WHAT YOU WILL DO => Beginning at the first line of the data, print each line exactly, stopping after the line that contains "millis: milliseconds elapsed".
*** PROVIDED DATA ***
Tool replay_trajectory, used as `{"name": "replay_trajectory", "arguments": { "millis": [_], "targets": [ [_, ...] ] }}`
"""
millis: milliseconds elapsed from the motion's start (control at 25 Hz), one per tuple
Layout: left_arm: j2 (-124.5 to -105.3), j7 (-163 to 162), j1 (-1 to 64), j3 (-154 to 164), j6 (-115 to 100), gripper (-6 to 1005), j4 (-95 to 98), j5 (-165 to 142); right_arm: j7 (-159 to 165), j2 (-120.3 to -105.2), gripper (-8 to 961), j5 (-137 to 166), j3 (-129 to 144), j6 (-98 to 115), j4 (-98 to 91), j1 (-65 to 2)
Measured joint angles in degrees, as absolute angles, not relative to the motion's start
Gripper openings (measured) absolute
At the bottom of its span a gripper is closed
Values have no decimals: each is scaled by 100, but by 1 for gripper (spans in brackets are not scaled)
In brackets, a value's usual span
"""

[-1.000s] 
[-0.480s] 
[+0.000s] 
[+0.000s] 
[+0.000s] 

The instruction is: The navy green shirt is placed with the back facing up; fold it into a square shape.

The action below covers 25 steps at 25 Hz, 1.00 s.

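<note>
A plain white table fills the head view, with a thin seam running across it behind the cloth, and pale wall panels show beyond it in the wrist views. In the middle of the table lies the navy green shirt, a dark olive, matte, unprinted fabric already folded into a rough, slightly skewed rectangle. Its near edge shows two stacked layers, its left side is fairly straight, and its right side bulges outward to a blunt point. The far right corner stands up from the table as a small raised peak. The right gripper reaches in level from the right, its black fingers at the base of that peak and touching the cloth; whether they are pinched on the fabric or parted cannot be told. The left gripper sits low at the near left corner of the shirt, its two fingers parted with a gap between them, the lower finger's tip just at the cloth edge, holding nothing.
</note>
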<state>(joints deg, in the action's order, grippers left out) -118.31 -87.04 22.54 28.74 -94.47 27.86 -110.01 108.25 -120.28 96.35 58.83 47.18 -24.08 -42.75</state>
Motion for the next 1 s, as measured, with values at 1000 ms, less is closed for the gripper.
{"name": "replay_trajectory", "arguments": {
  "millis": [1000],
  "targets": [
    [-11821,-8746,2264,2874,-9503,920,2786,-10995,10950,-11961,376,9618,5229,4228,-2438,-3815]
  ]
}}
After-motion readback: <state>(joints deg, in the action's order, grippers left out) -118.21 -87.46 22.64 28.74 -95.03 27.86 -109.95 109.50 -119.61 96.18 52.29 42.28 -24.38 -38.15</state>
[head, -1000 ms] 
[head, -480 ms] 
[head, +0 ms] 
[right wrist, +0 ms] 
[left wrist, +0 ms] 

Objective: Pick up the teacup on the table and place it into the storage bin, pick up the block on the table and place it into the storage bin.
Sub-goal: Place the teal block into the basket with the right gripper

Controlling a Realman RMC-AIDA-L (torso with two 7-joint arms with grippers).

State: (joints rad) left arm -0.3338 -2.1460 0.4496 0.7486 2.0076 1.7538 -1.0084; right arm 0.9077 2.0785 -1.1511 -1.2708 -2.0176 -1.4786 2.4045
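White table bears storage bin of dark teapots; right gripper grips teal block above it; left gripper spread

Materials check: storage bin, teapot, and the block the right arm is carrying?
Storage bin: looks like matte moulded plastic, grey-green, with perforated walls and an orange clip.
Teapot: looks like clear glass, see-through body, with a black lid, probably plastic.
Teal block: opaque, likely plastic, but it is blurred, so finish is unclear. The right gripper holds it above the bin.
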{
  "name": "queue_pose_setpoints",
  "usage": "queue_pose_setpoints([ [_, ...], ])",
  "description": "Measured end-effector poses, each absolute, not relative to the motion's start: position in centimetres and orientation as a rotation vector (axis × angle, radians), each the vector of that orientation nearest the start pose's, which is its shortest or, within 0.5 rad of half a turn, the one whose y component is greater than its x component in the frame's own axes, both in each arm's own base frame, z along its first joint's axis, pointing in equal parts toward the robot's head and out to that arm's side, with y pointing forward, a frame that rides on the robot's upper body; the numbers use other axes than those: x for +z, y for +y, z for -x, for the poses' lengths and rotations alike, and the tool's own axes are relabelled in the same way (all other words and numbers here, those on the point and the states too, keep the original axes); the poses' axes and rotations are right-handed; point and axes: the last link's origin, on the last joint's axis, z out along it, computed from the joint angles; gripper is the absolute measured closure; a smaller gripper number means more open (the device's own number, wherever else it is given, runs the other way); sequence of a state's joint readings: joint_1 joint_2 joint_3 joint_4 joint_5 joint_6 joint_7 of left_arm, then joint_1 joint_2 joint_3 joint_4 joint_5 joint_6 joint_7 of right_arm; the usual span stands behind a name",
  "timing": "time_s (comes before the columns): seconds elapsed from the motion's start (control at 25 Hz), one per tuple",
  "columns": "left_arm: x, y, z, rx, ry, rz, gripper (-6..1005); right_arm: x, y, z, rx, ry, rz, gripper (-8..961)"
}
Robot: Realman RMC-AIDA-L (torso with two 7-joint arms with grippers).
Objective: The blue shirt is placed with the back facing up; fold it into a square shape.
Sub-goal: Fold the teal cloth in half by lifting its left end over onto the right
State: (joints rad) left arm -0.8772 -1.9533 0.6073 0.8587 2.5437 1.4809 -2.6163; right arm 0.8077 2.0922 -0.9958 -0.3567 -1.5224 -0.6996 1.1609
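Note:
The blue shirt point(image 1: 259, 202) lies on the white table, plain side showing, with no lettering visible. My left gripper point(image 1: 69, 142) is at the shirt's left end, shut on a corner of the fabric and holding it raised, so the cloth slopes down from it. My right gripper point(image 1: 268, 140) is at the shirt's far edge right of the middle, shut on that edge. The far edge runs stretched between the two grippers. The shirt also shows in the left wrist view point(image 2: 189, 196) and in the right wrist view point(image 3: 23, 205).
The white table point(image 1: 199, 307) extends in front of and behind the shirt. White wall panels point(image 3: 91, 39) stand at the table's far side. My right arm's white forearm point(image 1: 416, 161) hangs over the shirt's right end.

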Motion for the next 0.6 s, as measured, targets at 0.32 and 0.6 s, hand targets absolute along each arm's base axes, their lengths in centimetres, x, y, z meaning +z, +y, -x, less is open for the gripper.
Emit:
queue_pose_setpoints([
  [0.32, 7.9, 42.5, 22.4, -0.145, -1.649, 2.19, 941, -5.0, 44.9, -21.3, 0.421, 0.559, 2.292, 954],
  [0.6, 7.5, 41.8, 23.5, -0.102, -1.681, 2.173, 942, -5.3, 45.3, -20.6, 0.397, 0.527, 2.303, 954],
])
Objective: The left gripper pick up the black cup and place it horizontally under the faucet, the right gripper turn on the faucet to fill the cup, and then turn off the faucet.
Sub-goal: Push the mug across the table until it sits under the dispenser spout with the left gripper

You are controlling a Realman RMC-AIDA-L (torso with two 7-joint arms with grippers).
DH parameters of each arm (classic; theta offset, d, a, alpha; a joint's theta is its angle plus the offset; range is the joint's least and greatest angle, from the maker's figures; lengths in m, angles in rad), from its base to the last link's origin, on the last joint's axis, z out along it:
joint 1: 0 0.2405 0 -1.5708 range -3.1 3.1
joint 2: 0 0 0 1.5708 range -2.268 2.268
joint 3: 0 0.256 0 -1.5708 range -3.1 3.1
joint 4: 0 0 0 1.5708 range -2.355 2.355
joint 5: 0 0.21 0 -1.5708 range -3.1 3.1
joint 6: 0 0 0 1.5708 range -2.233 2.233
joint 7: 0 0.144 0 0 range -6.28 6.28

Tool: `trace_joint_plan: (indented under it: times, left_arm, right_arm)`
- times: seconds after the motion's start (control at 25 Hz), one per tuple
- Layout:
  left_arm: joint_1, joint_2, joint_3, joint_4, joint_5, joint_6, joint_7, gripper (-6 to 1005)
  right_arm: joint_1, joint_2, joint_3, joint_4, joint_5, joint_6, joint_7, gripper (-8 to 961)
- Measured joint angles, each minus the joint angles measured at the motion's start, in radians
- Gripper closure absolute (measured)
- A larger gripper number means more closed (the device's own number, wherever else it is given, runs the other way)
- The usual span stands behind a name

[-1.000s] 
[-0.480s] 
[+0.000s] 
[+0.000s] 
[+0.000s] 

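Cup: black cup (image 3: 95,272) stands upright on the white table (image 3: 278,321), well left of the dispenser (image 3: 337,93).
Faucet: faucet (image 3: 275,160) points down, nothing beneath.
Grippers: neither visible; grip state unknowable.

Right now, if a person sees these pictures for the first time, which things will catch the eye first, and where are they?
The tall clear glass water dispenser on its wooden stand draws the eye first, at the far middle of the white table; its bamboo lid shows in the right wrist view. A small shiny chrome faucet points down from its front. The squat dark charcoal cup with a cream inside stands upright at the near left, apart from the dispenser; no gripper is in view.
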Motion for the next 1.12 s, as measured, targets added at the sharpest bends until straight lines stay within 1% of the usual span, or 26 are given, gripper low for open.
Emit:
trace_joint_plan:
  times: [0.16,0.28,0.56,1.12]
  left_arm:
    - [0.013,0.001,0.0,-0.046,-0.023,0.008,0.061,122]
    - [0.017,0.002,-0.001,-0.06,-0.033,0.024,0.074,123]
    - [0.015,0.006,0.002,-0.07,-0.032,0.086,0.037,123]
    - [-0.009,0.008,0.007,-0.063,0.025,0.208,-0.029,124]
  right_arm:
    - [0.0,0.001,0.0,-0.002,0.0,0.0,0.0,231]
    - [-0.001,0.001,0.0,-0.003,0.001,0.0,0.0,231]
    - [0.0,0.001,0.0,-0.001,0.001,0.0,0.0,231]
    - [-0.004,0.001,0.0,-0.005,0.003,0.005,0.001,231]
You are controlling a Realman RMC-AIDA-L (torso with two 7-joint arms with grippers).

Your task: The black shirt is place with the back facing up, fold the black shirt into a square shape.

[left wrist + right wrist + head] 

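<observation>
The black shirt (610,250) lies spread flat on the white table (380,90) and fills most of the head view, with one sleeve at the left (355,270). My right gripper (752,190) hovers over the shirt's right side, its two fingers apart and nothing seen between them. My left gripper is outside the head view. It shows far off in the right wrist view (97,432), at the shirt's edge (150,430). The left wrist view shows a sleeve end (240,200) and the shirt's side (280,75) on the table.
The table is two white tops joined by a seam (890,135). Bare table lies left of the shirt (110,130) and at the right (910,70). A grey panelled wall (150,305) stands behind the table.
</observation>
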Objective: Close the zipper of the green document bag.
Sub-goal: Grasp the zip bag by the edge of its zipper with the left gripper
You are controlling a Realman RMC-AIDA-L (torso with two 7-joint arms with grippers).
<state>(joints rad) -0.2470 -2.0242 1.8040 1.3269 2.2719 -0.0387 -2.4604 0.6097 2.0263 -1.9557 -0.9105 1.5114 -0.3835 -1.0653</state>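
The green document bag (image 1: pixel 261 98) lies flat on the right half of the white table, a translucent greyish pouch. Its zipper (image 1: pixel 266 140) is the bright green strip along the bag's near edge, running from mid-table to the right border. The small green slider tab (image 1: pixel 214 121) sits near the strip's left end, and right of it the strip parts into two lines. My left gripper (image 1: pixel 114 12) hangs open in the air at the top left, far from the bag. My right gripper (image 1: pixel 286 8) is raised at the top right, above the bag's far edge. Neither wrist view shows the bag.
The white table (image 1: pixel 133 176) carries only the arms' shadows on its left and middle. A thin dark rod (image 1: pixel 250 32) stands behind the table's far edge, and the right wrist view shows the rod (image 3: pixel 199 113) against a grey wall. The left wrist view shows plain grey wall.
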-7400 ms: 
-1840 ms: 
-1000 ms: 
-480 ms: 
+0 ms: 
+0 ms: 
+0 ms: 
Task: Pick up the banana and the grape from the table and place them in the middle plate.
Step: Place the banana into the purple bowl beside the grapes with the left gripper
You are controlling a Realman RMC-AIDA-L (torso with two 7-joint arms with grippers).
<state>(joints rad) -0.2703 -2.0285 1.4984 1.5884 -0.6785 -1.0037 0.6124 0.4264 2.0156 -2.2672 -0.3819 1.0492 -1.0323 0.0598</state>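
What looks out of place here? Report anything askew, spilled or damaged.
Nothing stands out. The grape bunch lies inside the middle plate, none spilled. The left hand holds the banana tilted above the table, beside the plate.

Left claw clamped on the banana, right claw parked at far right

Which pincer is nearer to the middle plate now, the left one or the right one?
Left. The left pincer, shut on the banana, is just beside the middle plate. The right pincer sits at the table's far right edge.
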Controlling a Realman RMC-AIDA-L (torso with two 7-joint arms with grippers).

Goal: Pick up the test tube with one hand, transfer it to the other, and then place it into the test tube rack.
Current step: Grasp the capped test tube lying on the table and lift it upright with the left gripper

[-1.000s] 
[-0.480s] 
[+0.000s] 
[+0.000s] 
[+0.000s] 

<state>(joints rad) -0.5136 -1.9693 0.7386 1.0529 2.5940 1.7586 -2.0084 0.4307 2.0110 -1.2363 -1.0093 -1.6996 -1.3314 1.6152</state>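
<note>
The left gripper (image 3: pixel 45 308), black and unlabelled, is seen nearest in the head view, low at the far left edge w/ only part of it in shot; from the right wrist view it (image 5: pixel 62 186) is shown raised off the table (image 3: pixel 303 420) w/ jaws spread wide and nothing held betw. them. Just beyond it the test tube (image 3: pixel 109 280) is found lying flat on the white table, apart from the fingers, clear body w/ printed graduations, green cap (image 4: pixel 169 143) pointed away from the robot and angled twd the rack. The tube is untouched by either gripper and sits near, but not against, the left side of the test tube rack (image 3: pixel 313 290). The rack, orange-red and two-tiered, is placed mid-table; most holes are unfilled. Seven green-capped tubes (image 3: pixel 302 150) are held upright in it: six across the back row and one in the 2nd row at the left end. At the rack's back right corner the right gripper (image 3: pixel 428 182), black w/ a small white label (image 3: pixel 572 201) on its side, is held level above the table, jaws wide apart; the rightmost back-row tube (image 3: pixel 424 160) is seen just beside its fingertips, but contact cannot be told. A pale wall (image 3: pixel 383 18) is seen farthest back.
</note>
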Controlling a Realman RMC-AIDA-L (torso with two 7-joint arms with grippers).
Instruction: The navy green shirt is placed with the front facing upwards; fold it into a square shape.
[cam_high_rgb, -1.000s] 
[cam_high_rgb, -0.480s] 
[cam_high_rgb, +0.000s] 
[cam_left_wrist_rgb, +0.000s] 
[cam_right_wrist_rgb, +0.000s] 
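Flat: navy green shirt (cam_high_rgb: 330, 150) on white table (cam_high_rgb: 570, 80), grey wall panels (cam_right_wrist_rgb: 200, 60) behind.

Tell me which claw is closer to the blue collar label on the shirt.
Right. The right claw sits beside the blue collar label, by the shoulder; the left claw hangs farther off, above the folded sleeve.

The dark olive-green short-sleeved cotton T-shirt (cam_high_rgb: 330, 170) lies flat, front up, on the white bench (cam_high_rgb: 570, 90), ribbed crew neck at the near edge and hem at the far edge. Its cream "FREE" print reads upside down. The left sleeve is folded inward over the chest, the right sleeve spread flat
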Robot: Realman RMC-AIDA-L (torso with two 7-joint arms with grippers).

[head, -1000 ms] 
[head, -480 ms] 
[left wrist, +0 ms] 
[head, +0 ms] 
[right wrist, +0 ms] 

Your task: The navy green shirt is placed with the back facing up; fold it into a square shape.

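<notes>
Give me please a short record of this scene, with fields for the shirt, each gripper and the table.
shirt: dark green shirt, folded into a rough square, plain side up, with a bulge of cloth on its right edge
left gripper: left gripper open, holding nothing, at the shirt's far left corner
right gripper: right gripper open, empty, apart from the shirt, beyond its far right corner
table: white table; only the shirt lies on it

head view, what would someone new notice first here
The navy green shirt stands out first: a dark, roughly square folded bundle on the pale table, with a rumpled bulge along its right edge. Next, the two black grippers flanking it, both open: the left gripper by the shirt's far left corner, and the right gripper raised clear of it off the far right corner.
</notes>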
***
ANSWER SPACE =>
Tool replay_trajectory, used as `{"name": "replay_trajectory", "arguments": { "millis": [_], "targets": [ [_, ...] ] }}`
"""
millis: milliseconds elapsed from the motion's start (control at 25 Hz), one per tuple

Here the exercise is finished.